However the new advanced strategy draws no the consequences

Unsurprisingly, the spring European Council which was held last month approved the broad outlines of the strategy "Europe 2020" to succeed the decade 2000 Lisbon agenda proposed by the European Commission.

The Greek crisis has certainly contributed to Eclipse launch in public debate, but the main cause of its low echo is to look elsewhere: "Europe 2020" looks like it is mistaken to the Lisbon strategy it is intended to replace, and the semi-échec no longer disputed by anyone.

Indeed, the overall inspiration of the strategy launched in great fanfare in March 2000, in a political context at the antipodes of the present situation, remains unchanged.

The ideal of a smart, sustainable and socially inclusive growth had already characterized the Lisbon agenda, which is not problematic in itself. But the inability of the method and approach of the Lisbon strategy to achieve the objectives it was set - bureaucratic and, well before the shock of the global crisis of 2008 - should cause a major challenge.

Since then, the global crisis, its harm sustainable employment, public finance and cohesion in the Union, and what it revealed the inadequacy of instruments Europeans - with the exception of the institution that is the ECB - to manage shocks of this magnitude have not that confirm the lack of a "strategy" - the word "speech" would be more appropriate - Lisbon-typebased on a simple non-binding coordination of national reform processes.

The European Commission acknowledges this reality in the introduction to its communication, where a sense of urgency and the spectrum of European decommissioning happily replaced the self-satisfaction which prevailed in Brussels before the crisis. Similarly, it reads with comfort that "the best chance of juice success for Europe lies in its ability to act collectively as a Union". However, the new advanced strategy draws no the consequences.

The "open method of coordination", main reason for the inefficiency of Lisbon remains at the heart of the new strategy. The Commission continues to develop its role as the main incentive for moderately attentive States, rather than as a strategy leader.

In this disappointing continuity, on reporting, although some welcome improvements, including the reduction of the number of objectives, their better targeting and their national implementation; the new concentration on education and higher education; or even closer articulation between national reforms coordination and implementation of policies and Community instruments, including binding institutional mechanisms in the euro area.

The conclusions of the European Council stated in the same sense that the new strategy must mobilise all Community poli-ticks, and especially a strong external dimension, based it also necessarily on to Community instruments, to promote European interests on the world stage. The absence of this double community and external component was in fact one of the major shortcomings of the Lisbon process as a European strategy for globalisation.

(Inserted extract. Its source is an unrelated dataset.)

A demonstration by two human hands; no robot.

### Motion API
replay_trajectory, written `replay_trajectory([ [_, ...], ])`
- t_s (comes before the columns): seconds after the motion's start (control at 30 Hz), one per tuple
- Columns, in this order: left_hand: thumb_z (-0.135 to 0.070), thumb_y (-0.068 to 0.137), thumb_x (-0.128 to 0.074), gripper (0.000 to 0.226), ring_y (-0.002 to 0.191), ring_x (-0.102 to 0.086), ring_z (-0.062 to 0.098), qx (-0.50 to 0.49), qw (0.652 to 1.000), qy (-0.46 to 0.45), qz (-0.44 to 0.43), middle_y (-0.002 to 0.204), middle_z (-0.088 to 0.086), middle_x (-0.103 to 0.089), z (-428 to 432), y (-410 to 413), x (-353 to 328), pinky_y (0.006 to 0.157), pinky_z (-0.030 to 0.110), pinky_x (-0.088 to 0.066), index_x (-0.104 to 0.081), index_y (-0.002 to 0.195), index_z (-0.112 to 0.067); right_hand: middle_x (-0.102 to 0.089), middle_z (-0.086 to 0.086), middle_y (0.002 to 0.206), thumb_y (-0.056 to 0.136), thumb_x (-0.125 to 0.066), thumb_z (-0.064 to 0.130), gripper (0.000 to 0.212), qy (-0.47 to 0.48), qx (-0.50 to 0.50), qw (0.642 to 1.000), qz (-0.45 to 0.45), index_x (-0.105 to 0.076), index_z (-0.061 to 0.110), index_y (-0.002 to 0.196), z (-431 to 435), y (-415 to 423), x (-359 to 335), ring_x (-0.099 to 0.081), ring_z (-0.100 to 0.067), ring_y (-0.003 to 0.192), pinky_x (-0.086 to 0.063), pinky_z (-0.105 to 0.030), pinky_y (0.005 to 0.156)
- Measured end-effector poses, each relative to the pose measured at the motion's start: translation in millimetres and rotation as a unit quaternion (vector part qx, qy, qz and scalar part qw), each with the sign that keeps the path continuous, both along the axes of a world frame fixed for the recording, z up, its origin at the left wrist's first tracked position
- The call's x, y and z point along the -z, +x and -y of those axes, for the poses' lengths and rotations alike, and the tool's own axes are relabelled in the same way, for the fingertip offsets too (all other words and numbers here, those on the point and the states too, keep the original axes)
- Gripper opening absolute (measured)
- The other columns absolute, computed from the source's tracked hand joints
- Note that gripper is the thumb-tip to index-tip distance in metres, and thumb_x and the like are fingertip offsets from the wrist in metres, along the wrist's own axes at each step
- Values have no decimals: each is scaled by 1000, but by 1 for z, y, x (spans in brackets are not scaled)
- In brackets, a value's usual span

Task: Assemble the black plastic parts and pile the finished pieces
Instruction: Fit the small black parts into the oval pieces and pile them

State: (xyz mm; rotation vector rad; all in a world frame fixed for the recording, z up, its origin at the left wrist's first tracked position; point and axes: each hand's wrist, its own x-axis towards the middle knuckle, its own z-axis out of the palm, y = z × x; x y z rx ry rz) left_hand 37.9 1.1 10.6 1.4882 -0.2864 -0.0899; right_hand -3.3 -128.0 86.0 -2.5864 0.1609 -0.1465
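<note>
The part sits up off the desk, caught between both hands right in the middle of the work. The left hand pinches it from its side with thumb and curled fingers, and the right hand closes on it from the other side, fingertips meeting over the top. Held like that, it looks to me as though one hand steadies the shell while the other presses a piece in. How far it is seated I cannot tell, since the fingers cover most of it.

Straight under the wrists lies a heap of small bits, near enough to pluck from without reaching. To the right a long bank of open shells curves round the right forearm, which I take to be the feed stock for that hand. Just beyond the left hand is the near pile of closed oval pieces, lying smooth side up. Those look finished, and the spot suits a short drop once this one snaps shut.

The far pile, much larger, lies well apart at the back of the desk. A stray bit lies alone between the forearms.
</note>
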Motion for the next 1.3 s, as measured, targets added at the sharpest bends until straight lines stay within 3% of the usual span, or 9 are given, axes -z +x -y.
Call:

But in the political and economic situation of Europe, these few inflections are likely to not be enough. The Commission failed to ask the real questions: what will be the engine of European growth of post-crisis And where will come its funding in the current state of public finances

It would have much better like most of the think tanks European derived lessons from the failure of Lisbon and those of the crisis, to the Member States with their responsibilities (or their contradictions) in terms of political will and of European ambition: second-best solution in normal time, intergovernmental cooperation is all the more in times of crisisas again illustrate the case of the Icelandic volcano.

The Lisbon strategy, which purported to make Europe "the most competitive knowledge of the world economy" by 2010, was not credible by excess of ambition. His remake of today may be even less, for the opposite reason.